An implementation of the splitKeepingEnd function, which splits (keeps data) from a given index to the end of the Rope, is above.

The only thing worth noting is that we adjust the weight if we descend down the left node. This is because we would have removed some part of the left node in that case, and the weight (the length of the left node) is different now. If we do not do this, our indexing algorithm would no longer work because the weight metadata would become incosistent.

Insertion and Deletion

With the splitting and concatenation functions in place, we’re near the end of our Rope implementation. We just have two high-level functions left.

fun insert (index, stringToInsert, rope) =
  let
    val left = splitKeepingStart (index, rope)
    val right = splitKeepingEnd (index, rope)

    val insertRope = Leaf stringToInsert
  in
    concatenate (
      concatenate (left, insertRope),
      right
    )
  end

The insert function takes an index to insert at, a string to insert, and a Rope to insert into. It returns a Rope with the string inseerted.

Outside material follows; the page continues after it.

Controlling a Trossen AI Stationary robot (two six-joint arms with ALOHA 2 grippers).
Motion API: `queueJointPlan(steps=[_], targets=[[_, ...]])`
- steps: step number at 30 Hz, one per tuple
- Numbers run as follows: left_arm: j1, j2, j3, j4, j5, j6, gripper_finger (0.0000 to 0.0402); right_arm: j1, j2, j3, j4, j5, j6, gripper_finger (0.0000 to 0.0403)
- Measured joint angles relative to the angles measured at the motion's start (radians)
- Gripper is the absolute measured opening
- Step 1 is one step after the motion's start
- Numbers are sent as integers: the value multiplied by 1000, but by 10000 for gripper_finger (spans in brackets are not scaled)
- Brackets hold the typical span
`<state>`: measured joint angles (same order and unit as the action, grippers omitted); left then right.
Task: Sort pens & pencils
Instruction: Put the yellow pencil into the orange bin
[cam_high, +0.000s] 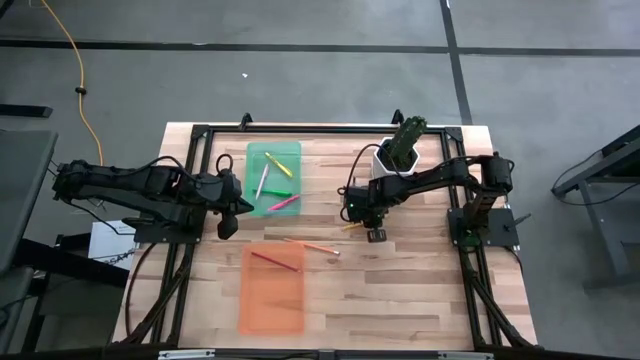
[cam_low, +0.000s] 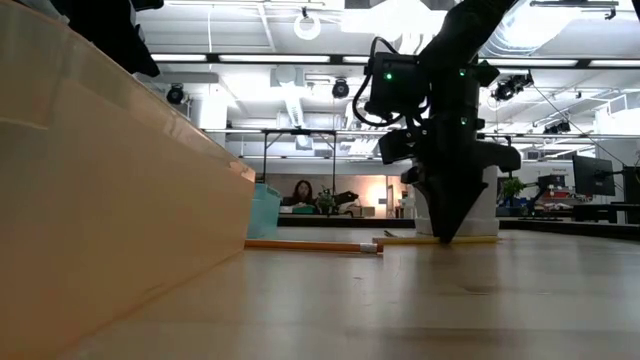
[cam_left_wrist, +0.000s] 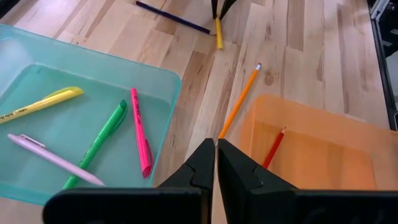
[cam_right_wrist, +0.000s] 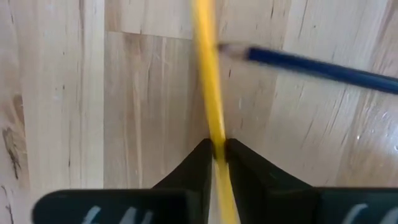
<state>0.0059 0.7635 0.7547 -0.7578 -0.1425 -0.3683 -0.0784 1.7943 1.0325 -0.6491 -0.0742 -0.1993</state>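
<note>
Four pens, yellow (cam_left_wrist: 43, 101), green (cam_left_wrist: 102, 134), magenta (cam_left_wrist: 140, 134) and pale pink (cam_left_wrist: 53, 158), lie in the green tray (cam_high: 273, 180). A red pencil (cam_left_wrist: 273, 148) lies in the orange tray (cam_high: 272, 288). An orange pencil (cam_high: 315, 245) lies on the table between the trays. My right gripper (cam_high: 375, 232) is shut on the yellow pencil (cam_right_wrist: 208, 68), beside a dark blue pencil (cam_right_wrist: 317, 65). My left gripper (cam_left_wrist: 216, 149) is shut on nothing and hovers between the two trays. My right gripper pinches the yellow pencil's shaft (cam_right_wrist: 215, 140) between its two fingertips, coming from above and pointing down, with the fingers across the pencil. In the low view the pencil (cam_low: 440, 240) lies level at the table's surface under the fingertips (cam_low: 447, 232).
A white cup holding a green plant (cam_high: 398, 150) stands at the far edge behind the right arm. The orange tray's wall (cam_low: 110, 200) fills the left of the low view. Bare wood shows to the right of the orange tray.
</note>
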Motion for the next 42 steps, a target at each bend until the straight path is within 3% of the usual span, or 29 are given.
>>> queueJointPlan(steps=[7,16,35,42], targets=[[0,0,0,0,0,0,8,0,-1,0,3,1,0,6],[0,0,0,1,0,1,8,10,1,17,34,-11,35,6],[0,-6,0,82,8,54,8,53,1,289,35,-13,118,6],[0,-82,0,82,15,77,8,85,1,405,43,-12,166,6]])
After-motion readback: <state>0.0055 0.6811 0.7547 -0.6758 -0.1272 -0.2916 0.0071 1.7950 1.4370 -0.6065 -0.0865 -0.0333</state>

It works in a simple way. We split the Rope into left and right parts at some index, concatenate the new string which is a Rope now) to the left Rope, and then cocatenate the right Rope to this.

fun delete (deleteStart, deleteLength, rope) =
  let
    (* index to stop deleting at *)
    val deleteEnd = deleteStart + deleteLength

    val left = splitKeepingStart (deleteStart, rope)
    val right = splitKeepingEnd (deleteEnd, rope)
  in
    concatenate (left, right)
  end

The delete function is even simpler than the inesert function. We split the Rope into two halves we would like to keep, and then concatentae these two halves.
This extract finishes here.